Using Amazon SageMaker to Build a Machine Learning Platform with Just Three Engineers

Sept. 30, 2019
At NerdWallet, we strive to help you make financial decisions with confidence. To do this, many or all of the products featured here are from our partners. However, this doesn’t influence our evaluations. Our opinions are our own.

Previously, we wrote about why we built our Machine Learning Platform and the impact it had on our workflow. It helped us ship models to production in days instead of months. In this post, we’ll dive deeper into exactly how we leveraged Amazon SageMaker to build this platform – with just three engineers! My hope is that you take away some key reasons around why we built what we did, which will help you ask similar questions in your own unique contexts.

Key Takeaways

    • Less is more: Leveraging great services and open source software can help you build a complex platform with very few engineers.
    • SageMaker BYO: Amazon SageMaker’s Build-Your-Own container feature makes it an extremely extensible ML compute cloud.
    • ML ~= Engineering: ML projects can be modeled like just another engineering project – they can leverage a large amount of shared tooling.

Quick Recap

ML Platform Tech Stack - github, jenkins, flask, airflow, sagemaker, and artifactory

That’s a bunch of things that need to exist for an ML Platform!

 

In this post, we’ll look at a few specific pieces in depth: our data scientists’ Development Environment, how that relates to the Remote Pipeline Execution with SageMaker, and how we leveraged features in the Build System to enable a human centric workflow at low cost. Before we go into any of that, let’s make sure we all have the same idea of what those words mean.

  • Development Environment refers to what the data scientist uses to write and test code – it could be their laptops or a persistent remote server that they control. In our case, this explicitly means their laptops – we model it this way so the feedback loop is as tight as possible, and our data scientists are super-productive.
  • Remote Execution means some abstracted-away notion of scalable compute resources. This means data scientists don’t control nor manage these resources – it is provided as a magical cloud that makes their things go faster and helps them parallelize beyond their laptop. In our case, this is specifically Amazon SageMaker.
  • Build System is tooling that packages our projects in certain standardized ways so that they can be shipped away to remote servers and be executed to provide deterministic results. Think of it as a “project packager”, something that takes our code and makes it a reproducible executable. For some people, this is a Makefile with standard commands to install dependencies; for us, this is a pipeline built on Jenkins that publishes immutable *.tar.gz artifacts. These artifacts contain our project and all the dependencies they need to run.

Guiding Principles

When we started building out the platform, we had a few guiding principles.

These are important because they tie directly to the fact that we had a small number of engineers (three) working on this project. Making the system easy would reduce support load as new data-scientists ramp up. Leveraging existing solutions would reduce time-to-ship, as well as ongoing support load. It’s important to keep this in mind because this is the Why behind the experience we built out. We’ll also come back to these over the course of the article as we see how they influenced a decision.

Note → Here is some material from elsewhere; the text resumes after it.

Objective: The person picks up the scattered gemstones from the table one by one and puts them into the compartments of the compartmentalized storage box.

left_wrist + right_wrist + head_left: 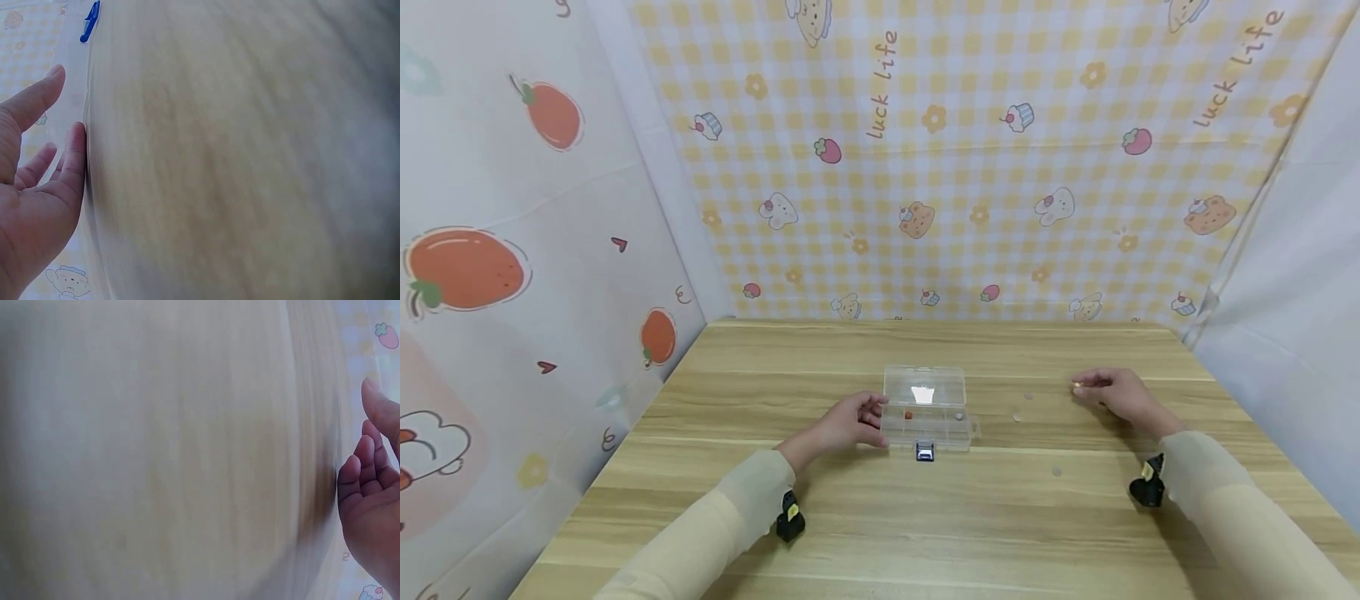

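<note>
A clear plastic compartment box (925, 435) lies on the table with its lid (925, 385) raised at the back. Its blue latch (90, 24) juts from the front. An orange piece (908, 415) sits in a left compartment and a greyish round piece (959, 417) in a right one. At the box's left end rests my left hand (853, 419), thumb by the front corner and fingers loosely spread along the side. Out to the right, low over the table, my right hand (1116, 393) pinches a small pale piece (1077, 385) between thumb and fingertips.
Small pale discs lie on the wooden table (880, 517) between box and right hand: one disc (1028, 395) at the back, another disc (1017, 417) nearer the box, a third disc (1057, 472) in front. Patterned cloth (955, 183) hangs behind the table and along both sides.
</note>
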Available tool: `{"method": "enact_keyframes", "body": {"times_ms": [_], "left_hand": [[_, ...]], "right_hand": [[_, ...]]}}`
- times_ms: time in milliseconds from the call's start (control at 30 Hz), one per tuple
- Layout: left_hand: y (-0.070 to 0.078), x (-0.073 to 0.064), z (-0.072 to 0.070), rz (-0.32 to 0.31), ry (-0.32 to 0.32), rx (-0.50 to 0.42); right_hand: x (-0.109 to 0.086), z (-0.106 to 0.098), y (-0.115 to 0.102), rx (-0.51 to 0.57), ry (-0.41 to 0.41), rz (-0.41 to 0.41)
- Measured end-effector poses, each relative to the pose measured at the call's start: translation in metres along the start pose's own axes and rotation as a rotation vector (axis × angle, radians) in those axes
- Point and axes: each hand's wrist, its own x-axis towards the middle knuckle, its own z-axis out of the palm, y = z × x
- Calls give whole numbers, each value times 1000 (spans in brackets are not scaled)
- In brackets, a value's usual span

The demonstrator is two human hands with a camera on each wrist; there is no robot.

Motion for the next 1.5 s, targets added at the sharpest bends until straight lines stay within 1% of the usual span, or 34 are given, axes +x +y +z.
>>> {"method": "enact_keyframes", "body": {"times_ms": [133, 267, 500, 700, 967, 1200, 1500], "left_hand": [[0, 1, 0, -6, -1, -6], [0, 1, 1, -7, 2, -7], [0, 1, 0, -5, 3, -12], [-2, 2, 0, -3, 5, -4], [-4, 3, 0, -4, 3, -13], [-3, 2, 0, -2, 4, -8], [-1, 1, 0, 2, 10, 4]], "right_hand": [[-1, 3, -4, 7, 3, -13], [-4, 6, -12, 25, 1, -20], [-4, 11, -22, 71, -34, -14], [-5, 22, -30, 85, -25, -56], [-11, 36, -50, 159, -20, -100], [-14, 47, -65, 234, -35, -100], [-21, 61, -87, 290, -65, -127]]}}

What does our ML Platform enable?

Typical Development Experience

First, let’s anchor our discussion by looking at what the platform exactly enables. We’ll focus on model training here; as we’ll see later, the same approach scales to things like analysis or batch-prediction. You’ve already seen part of this in the previous post – we’ll go into more detail this time around. Here’s the Data Scientist’s experience as a user of the platform.

Setup

When the data scientists wants to start a new pipeline, they first ask NerdWallet’s build/deploy tool – indy – to create one for them.

This is going to set up a repository locally and in the NerdWallet Engineering Organization. The structure of the repo is going to come from a boilerplate that works with the Cookiecutter project. This ensures things are set up in a manner that fits generally with our build tools, and specifically with the ML Platform build tools.

Apart from these top-level directives, there are also some source files that come with well documented, self-explanatory interfaces that the ML Platform relies on:

Note that these source files are where the real action happens – everything inside these functions is the domain of the data scientist. They’ll write parsing, featurization, and training code specific to their pipeline. They may have as many utilities and library imports as they desire – it is just another normal python project.

The ML Platform only cares that these interfaces are exposed to it, and that is done via setuptools entry-points. Setuptools is the python ecosystem’s packaging and distribution library, and it provides these entry-points as a way to use interfaces with python packages.

Local Development

As we’ll see later, these interfaces allow the platform to delegate and use pipelines pretty much like black boxes. For more on setuptools, entry-points, and how they allow developers to create extensible applications check out the official docs.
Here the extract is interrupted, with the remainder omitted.